Top of Provided material

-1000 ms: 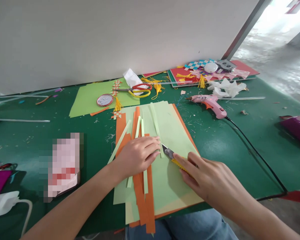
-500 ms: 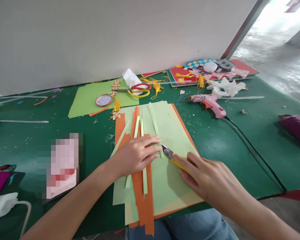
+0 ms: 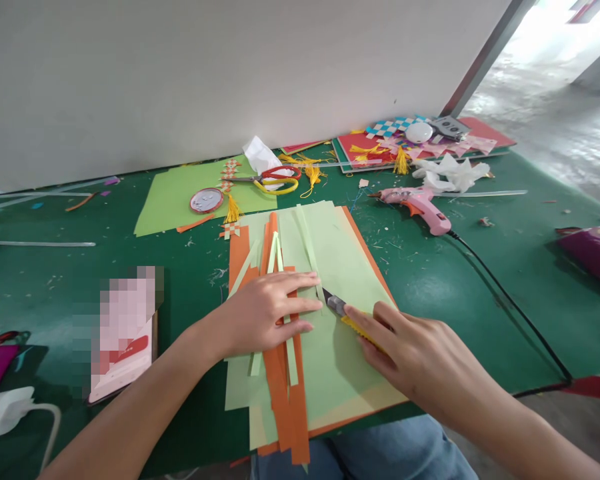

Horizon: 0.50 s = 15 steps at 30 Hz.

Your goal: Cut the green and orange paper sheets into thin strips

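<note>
We see, at far left, a white plug (image 3: 7, 408) and a phone (image 3: 125, 373), partly pixelated, on the green desk (image 3: 190, 280). Farther back, a round red-rimmed dish (image 3: 207, 200) rests on bright green paper (image 3: 163, 193), with scissors (image 3: 260, 180) to its right. Our left hand (image 3: 267, 313) lies palm down, its grip loose, with fingers a little apart over orange strips (image 3: 283, 407) and narrow pale strips (image 3: 292, 363). These lie on the left part of the pale green sheet (image 3: 353, 373). Just beside our left fingertips is the yellow cutter (image 3: 336, 305), its blade pointing toward them; we cannot tell whether it cuts in. Our right hand (image 3: 415, 353) has its grip closed around the cutter's handle. Beyond, a pink glue gun (image 3: 425, 207) lies on its side.
</note>
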### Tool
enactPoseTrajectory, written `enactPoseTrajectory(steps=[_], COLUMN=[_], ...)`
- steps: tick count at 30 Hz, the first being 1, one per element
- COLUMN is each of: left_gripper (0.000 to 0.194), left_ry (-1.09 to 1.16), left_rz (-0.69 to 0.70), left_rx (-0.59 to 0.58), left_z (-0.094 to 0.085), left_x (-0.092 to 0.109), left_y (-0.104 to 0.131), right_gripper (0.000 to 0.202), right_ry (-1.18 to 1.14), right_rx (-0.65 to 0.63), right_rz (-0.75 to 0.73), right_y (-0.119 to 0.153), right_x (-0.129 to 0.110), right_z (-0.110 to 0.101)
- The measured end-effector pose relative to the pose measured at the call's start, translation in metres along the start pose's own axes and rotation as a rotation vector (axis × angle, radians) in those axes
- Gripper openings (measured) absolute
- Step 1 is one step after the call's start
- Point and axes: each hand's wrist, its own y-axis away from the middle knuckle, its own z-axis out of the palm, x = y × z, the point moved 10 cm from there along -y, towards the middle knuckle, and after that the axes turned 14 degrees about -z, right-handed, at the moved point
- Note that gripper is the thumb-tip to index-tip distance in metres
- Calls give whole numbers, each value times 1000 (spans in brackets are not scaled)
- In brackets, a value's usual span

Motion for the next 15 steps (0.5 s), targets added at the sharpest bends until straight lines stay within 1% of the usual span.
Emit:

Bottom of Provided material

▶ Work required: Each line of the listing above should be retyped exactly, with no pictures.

▶ Response below:
-1000 ms: 
-500 ms: 
+0 ms: 

Horizon: 0.50 s = 15 steps at 30 Hz.

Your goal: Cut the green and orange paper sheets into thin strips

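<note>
We see, at far left, a white plug (image 3: 7, 408) and a phone (image 3: 125, 373), partly pixelated, on the green desk (image 3: 190, 280). Farther back, a round red-rimmed dish (image 3: 207, 200) rests on bright green paper (image 3: 163, 193), with scissors (image 3: 260, 180) to its right. Our left hand (image 3: 267, 313) lies palm down, its grip loose, with fingers a little apart over orange strips (image 3: 283, 407) and narrow pale strips (image 3: 292, 363). These lie on the left part of the pale green sheet (image 3: 353, 373). Just beside our left fingertips is the yellow cutter (image 3: 336, 305), its blade pointing toward them; we cannot tell whether it cuts in. Our right hand (image 3: 415, 353) has its grip closed around the cutter's handle. Beyond, a pink glue gun (image 3: 425, 207) lies on its side.
</note>
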### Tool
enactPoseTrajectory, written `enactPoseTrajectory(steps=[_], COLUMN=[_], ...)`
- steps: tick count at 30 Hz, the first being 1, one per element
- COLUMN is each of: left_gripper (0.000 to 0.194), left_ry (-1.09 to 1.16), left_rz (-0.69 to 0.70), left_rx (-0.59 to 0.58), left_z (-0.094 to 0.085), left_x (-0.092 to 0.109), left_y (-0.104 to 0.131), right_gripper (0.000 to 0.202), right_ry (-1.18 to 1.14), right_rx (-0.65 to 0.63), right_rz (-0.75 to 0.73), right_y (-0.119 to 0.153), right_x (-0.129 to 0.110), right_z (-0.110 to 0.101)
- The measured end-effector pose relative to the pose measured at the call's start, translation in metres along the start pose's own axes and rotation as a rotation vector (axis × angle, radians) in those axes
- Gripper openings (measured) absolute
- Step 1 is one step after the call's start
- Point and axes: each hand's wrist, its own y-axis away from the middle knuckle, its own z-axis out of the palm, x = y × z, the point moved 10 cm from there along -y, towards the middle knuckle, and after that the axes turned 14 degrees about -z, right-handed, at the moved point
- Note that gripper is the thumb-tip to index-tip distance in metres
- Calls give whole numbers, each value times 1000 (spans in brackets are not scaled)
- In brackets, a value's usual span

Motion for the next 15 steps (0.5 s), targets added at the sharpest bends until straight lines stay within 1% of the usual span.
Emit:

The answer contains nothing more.